**PROBLEM**
Give back all of the data unchanged. Keep every word as it is.

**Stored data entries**
§ §
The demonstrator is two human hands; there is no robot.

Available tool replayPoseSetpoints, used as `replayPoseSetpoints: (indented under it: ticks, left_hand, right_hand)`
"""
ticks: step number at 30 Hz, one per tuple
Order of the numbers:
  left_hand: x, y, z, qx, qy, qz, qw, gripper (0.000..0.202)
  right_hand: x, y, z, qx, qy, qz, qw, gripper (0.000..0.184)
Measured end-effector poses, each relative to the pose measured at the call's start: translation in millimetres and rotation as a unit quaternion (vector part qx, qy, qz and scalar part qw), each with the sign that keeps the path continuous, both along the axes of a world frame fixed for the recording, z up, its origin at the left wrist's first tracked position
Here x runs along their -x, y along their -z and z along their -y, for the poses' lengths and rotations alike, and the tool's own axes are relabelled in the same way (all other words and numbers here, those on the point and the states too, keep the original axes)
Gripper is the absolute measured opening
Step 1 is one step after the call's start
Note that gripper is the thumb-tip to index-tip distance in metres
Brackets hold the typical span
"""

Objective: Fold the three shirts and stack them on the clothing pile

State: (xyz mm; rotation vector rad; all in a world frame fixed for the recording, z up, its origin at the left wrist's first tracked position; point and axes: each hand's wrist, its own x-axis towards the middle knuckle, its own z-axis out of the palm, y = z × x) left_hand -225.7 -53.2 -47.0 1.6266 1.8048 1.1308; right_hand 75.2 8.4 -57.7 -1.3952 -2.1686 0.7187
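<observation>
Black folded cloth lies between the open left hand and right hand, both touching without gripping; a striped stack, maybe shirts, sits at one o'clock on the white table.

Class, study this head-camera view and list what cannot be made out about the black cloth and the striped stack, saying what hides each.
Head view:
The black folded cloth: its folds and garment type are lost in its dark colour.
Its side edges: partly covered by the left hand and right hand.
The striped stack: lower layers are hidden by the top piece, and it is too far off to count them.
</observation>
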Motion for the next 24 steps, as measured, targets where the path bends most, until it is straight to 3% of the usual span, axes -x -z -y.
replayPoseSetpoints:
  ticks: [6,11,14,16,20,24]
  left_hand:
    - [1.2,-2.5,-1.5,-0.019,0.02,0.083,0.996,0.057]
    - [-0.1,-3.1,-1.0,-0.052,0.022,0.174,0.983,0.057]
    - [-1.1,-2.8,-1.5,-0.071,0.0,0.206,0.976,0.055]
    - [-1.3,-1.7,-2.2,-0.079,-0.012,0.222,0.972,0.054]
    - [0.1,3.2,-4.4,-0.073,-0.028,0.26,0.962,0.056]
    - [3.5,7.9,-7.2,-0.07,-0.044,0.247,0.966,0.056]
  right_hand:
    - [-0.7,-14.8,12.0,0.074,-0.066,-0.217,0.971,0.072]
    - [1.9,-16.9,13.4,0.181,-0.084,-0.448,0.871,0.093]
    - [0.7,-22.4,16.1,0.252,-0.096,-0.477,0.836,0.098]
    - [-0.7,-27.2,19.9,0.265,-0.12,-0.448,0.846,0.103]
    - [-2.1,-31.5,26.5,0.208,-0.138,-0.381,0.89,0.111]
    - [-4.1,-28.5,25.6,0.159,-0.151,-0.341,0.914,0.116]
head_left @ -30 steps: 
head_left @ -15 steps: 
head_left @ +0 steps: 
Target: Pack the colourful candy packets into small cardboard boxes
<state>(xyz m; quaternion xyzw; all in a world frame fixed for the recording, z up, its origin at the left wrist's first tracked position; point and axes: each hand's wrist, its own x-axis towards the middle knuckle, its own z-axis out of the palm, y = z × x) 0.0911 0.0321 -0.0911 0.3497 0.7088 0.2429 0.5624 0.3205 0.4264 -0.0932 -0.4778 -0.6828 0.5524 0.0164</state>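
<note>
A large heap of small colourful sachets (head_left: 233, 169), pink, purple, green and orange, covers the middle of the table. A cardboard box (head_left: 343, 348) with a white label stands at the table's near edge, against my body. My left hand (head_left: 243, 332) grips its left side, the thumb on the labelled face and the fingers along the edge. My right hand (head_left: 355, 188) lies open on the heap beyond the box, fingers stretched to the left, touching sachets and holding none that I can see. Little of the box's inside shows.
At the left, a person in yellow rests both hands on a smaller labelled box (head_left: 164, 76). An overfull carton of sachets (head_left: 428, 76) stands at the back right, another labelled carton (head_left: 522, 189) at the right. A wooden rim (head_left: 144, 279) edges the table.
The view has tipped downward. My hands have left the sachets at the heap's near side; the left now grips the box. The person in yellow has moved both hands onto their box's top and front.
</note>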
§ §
**RESULT OF THIS EXERCISE**
The demonstrator is two human hands; there is no robot.

Available tool replayPoseSetpoints, used as `replayPoseSetpoints: (indented under it: ticks, left_hand, right_hand)`
"""
ticks: step number at 30 Hz, one per tuple
Order of the numbers:
  left_hand: x, y, z, qx, qy, qz, qw, gripper (0.000..0.202)
  right_hand: x, y, z, qx, qy, qz, qw, gripper (0.000..0.184)
Measured end-effector poses, each relative to the pose measured at the call's start: translation in millimetres and rotation as a unit quaternion (vector part qx, qy, qz and scalar part qw), each with the sign that keeps the path continuous, both along the axes of a world frame fixed for the recording, z up, its origin at the left wrist's first tracked position
Here x runs along their -x, y along their -z and z along their -y, for the poses' lengths and rotations alike, and the tool's own axes are relabelled in the same way (all other words and numbers here, those on the point and the states too, keep the original axes)
Gripper is the absolute measured opening
Step 1 is one step after the call's start
Note that gripper is the thumb-tip to index-tip distance in metres
Brackets hold the typical span
"""

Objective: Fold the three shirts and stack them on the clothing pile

State: (xyz mm; rotation vector rad; all in a world frame fixed for the recording, z up, its origin at the left wrist's first tracked position; point and axes: each hand's wrist, its own x-axis towards the middle knuckle, its own z-axis out of the palm, y = z × x) left_hand -225.7 -53.2 -47.0 1.6266 1.8048 1.1308; right_hand 75.2 8.4 -57.7 -1.3952 -2.1686 0.7187
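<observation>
Black folded cloth lies between the open left hand and right hand, both touching without gripping; a striped stack, maybe shirts, sits at one o'clock on the white table.

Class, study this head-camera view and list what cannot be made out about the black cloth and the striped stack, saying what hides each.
Head view:
The black folded cloth: its folds and garment type are lost in its dark colour.
Its side edges: partly covered by the left hand and right hand.
The striped stack: lower layers are hidden by the top piece, and it is too far off to count them.
</observation>
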Motion for the next 24 steps, as measured, targets where the path bends most, until it is straight to 3% of the usual span, axes -x -z -y.
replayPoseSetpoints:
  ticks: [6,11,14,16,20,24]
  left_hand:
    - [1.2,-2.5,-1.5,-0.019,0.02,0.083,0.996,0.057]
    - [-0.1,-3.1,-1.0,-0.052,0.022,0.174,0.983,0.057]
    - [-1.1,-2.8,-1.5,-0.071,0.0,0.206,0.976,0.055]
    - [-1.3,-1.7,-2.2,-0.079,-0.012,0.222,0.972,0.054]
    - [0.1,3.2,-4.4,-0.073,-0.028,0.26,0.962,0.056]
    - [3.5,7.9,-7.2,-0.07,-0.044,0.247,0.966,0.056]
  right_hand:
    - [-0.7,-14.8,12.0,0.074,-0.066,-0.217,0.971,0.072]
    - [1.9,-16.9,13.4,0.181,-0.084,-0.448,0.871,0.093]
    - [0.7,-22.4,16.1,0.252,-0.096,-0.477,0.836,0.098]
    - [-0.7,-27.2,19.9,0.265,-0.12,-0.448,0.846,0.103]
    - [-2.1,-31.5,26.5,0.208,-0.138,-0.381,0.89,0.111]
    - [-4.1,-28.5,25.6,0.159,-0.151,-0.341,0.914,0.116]
head_left @ -30 steps: 
head_left @ -15 steps: 
head_left @ +0 steps: 
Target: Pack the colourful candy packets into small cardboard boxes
<state>(xyz m; quaternion xyzw; all in a world frame fixed for the recording, z up, its origin at the left wrist's first tracked position; point and axes: each hand's wrist, its own x-axis towards the middle knuckle, its own z-axis out of the palm, y = z × x) 0.0911 0.0321 -0.0911 0.3497 0.7088 0.2429 0.5624 0.3205 0.4264 -0.0932 -0.4778 -0.6828 0.5524 0.0164</state>
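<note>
A large heap of small colourful sachets (head_left: 233, 169), pink, purple, green and orange, covers the middle of the table. A cardboard box (head_left: 343, 348) with a white label stands at the table's near edge, against my body. My left hand (head_left: 243, 332) grips its left side, the thumb on the labelled face and the fingers along the edge. My right hand (head_left: 355, 188) lies open on the heap beyond the box, fingers stretched to the left, touching sachets and holding none that I can see. Little of the box's inside shows.
At the left, a person in yellow rests both hands on a smaller labelled box (head_left: 164, 76). An overfull carton of sachets (head_left: 428, 76) stands at the back right, another labelled carton (head_left: 522, 189) at the right. A wooden rim (head_left: 144, 279) edges the table.
The view has tipped downward. My hands have left the sachets at the heap's near side; the left now grips the box. The person in yellow has moved both hands onto their box's top and front.
</note>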

The output shown is complete.